Re: best practice and account management (passwd)
by Chris Jacobs
Please reply-to-all. :)
And, no, your confusion can never be wrong. :s
However, I haven't heard or seen anyone trying to store user's files in LDAP.
Even with Windows AD networks, using roaming profiles, the AD stores the user's account and group info, and the user's 'profiles' (ie: homedir) were usually kept on another file server. That said, even in Windows, I've only ever been in one environment that used roaming profiles and it was painful to login to a new system (takes a while to copy the data!) and it was eventually discontinued.
The typical LDAP (or AD for that matter) is setup, at it's heart, to be a user db - name, email, homedir, group memberships, and other various bits of user /info/.
I do believe it's possible to store files in LDAP, but openldap doesn't provide the tools necessary to handle the retrieval and setup of homedirs, nor the syncing of the homedir back to the LDAP server on logout. That would be handled by other tools, and then it's best to store the data in a file server location rather than in the LDAP db (it's not intended to store files, per se, I suspect it would awfully slow compared to a file server).
If I were to attempt to setup roaming profiles, I would aim to store the files on a file server.
Recommendation: do one thing at a time. Research and test roaming profiles, before LDAP. Or vice versa. You'll find you won't be using LDAP to handle the file storage, but you may end up configuring clients via some of the same files (nsswitch, pam.conf, etc.).
- chris
Chris Jacobs, Systems Administrator
Apollo Group | Apollo Marketing | Aptimus
2001 6th Ave Ste 3200 | Seattle, WA 98121
phone: 206.839-8245 | cell: 206.601.3256 | Fax: 208.441.9661
email: chris.jacobs(a)apollogrp.edu
----- Original Message -----
From: tangonights(a)yahoo.it <tangonights(a)yahoo.it>
To: Chris Jacobs
Sent: Thu Oct 07 04:08:20 2010
Subject: Re: best practice and account management (passwd)
thanks for your answer, some comment inline.
On Thursday 7 October 2010 04:01:57 you wrote:
> Stefano,
>
> There are settings that can be set in PAM's ldap.conf (under /etc) to help
> abrogate the timeout difficulties. Some aren't documented officially, and
> so may disappear without notice - but they do help. Google:
> nss-reconnect_tries.
>
> I wouldn't put root into ldap - if your ldap server is unavailable, logging
> in could be /very/ difficult. Not to mention if a node connects without
> encryption and the root account is used. One doesn't have to 'own' a box,
> merely get to the network to listen in on that.
>
> And for Debian based distro's, I think it would be a good idea to have a
> local account you can use to sudo to root.
>
> I would also add local to your pam conf - listed after ldap, of course
> (unless the timeouts are difficult while you're
> troubleshooting/experimenting).
>
> I would recommend groups and users being put into only ldap, and leaving
> necessary local accounts and groups for the box to do it's job (be it
> httpd, mysql, etc, users) left alone.
>
> As for putting home directories into ldap - I don't think that's possible.

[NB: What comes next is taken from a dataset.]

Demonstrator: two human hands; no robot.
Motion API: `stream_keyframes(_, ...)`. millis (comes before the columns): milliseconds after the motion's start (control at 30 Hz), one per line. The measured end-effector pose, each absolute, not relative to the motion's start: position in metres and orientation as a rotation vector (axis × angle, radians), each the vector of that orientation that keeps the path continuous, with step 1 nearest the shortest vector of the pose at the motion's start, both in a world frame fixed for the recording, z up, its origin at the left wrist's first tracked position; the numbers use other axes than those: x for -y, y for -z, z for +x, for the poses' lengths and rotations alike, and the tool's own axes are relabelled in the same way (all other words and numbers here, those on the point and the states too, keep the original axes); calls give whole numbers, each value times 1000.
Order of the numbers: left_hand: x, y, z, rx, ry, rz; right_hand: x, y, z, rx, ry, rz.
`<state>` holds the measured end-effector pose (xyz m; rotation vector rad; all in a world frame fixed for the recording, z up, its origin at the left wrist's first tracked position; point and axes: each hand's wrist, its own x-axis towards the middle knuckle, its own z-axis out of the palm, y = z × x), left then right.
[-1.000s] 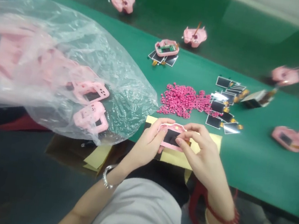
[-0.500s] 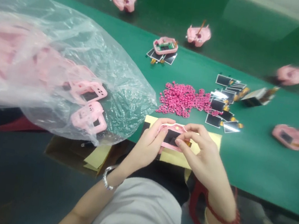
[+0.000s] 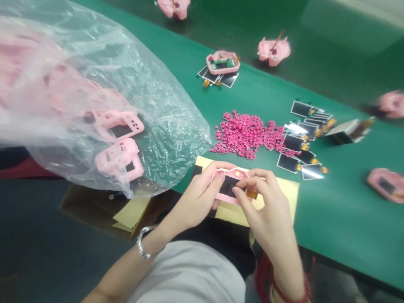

> I've never seen that in linux personally, but I suspect that would be
> outside ldap's purview. However, as the user account would be ldap based,
> it would contain home folder location.
ldap contains just the homedir path I know, but when ldap implemented, is it a
logical consequence to store homedirs on the server? I found a bit complicated
to manage accounts 'a la ldap' and keep all the relevant homedirs on the
remote clients......Am I wrong?
Bye!
>
> This isn't intended as a complete or authoritative reply - just what I've
> gleaned - and I've been wrong before (on this list even).
>
> Good luck!
> - chris
>
> PS: my apologies for top-posting - it's kinda what BBs do.
>
> Chris Jacobs, Systems Administrator
> Apollo Group | Apollo Marketing | Aptimus
> 2001 6th Ave Ste 3200 | Seattle, WA 98121
> phone: 206.839-8245 | cell: 206.601.3256 | Fax: 208.441.9661
> email: chris.jacobs(a)apollogrp.edu
>
> ----- Original Message -----
> From: openldap-technical-bounces(a)OpenLDAP.org
> <openldap-technical-bounces(a)OpenLDAP.org> To:
> openldap-technical(a)openldap.org <openldap-technical(a)openldap.org> Sent:
> Wed Oct 06 07:23:11 2010
> Subject: best practice and account management (passwd)
>
> Hi everybody!
>
> I'm a openldab absolute beginner so..
>
> I started my training with user management, and was wondering if it was a
> good practice to move the whole /etc/passwd to ldap and let nsswitch jusst
> to 'ldap' the passwd,group,shadow items
>
> passwd: ldap
> group: ldap
> shadow: ldap
>
> I tried and I faced some obvious issues like client's boot errors etc. It
> worked but at the cost of a looong timeout..
>
> - Is there any point in moving the whole /etc/passwd and groups, or is
> maybe better to move the root and other 'human' accounts, leaving local
> just the system users and groups?
>
> - was it better to keep the user's home directories (including /root)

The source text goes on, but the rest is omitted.